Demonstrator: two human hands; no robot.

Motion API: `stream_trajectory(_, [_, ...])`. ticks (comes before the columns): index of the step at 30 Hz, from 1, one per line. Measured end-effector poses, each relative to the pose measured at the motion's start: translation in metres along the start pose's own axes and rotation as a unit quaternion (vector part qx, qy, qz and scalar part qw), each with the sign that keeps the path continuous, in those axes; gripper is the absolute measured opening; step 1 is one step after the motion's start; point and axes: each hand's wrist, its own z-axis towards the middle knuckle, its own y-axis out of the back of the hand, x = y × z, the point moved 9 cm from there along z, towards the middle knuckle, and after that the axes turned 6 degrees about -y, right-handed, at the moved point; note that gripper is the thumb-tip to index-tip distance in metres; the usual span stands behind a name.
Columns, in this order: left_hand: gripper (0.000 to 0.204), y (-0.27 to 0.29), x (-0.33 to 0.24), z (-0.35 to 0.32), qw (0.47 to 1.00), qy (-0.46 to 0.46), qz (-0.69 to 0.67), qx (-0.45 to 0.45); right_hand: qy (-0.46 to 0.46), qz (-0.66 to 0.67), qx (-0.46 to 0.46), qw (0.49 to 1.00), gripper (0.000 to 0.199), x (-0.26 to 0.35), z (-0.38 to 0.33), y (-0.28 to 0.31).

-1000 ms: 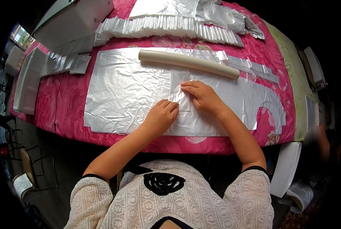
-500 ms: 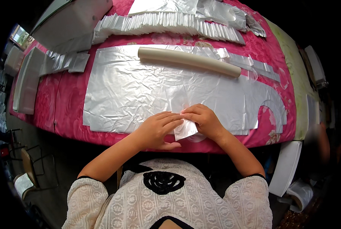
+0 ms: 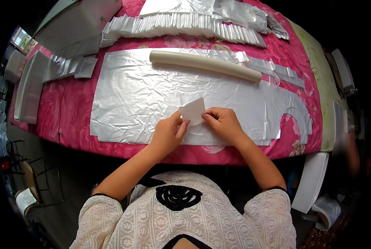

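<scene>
A small folded white plastic bag [image 3: 193,110] is held up between my two hands, above the near part of a stack of flat, crinkled silvery-white plastic bags [image 3: 131,99]. My left hand [image 3: 169,130] pinches its left lower edge between thumb and fingers. On its other side, my right hand [image 3: 224,124] grips the right edge with thumb and forefinger. The stack has a curved cut-out at its right end. Across its far part lies a long beige tube [image 3: 206,66], tilted down to the right.
Beyond the stack stands a long row of folded bags [image 3: 173,25], with more loose film [image 3: 243,14] behind it. At the left are a large box [image 3: 75,29], a white bin [image 3: 30,89] and a short row of folded bags [image 3: 71,67]. A pink flowered cloth [image 3: 75,108] covers the table.
The folded bag has been lifted and turned upright, away from the table's near edge. My left hand went from flat, spread fingers to a pinch; my right hand shifted slightly right.
</scene>
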Motion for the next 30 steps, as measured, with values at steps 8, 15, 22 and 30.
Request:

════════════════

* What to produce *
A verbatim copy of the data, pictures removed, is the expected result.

* Response area *
Demonstrator: two human hands; no robot.

Motion API: `stream_trajectory(_, [_, ...])`. ticks (comes before the columns): index of the step at 30 Hz, from 1, one per line. Measured end-effector poses, each relative to the pose measured at the motion's start: translation in metres along the start pose's own axes and rotation as a unit quaternion (vector part qx, qy, qz and scalar part qw), each with the sign that keeps the path continuous, in those axes; gripper is the absolute measured opening; step 1 is one step after the motion's start; point and axes: each hand's wrist, its own z-axis towards the middle knuckle, its own y-axis out of the back of the hand, x = y × z, the point moved 9 cm from there along z, towards the middle knuckle, and after that the axes turned 6 degrees about -y, right-handed, at the moved point; note that gripper is the thumb-tip to index-tip distance in metres; the usual span stands behind a name.
Columns, in this order: left_hand: gripper (0.000 to 0.204), y (-0.27 to 0.29), x (-0.33 to 0.24), z (-0.35 to 0.32), qw (0.47 to 1.00), qy (-0.46 to 0.46), qz (-0.69 to 0.67), qx (-0.45 to 0.45); right_hand: qy (-0.46 to 0.46), qz (-0.66 to 0.67), qx (-0.46 to 0.46), qw (0.49 to 1.00), gripper (0.000 to 0.199), x (-0.26 to 0.35), z (-0.38 to 0.33), y (-0.28 to 0.31).

-1000 ms: 
-500 ms: 
+0 ms: 

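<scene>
A small folded white plastic bag [image 3: 193,110] is held up between my two hands, above the near part of a stack of flat, crinkled silvery-white plastic bags [image 3: 131,99]. My left hand [image 3: 169,130] pinches its left lower edge between thumb and fingers. On its other side, my right hand [image 3: 224,124] grips the right edge with thumb and forefinger. The stack has a curved cut-out at its right end. Across its far part lies a long beige tube [image 3: 206,66], tilted down to the right.
Beyond the stack stands a long row of folded bags [image 3: 173,25], with more loose film [image 3: 243,14] behind it. At the left are a large box [image 3: 75,29], a white bin [image 3: 30,89] and a short row of folded bags [image 3: 71,67]. A pink flowered cloth [image 3: 75,108] covers the table.
The folded bag has been lifted and turned upright, away from the table's near edge. My left hand went from flat, spread fingers to a pinch; my right hand shifted slightly right.
</scene>
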Motion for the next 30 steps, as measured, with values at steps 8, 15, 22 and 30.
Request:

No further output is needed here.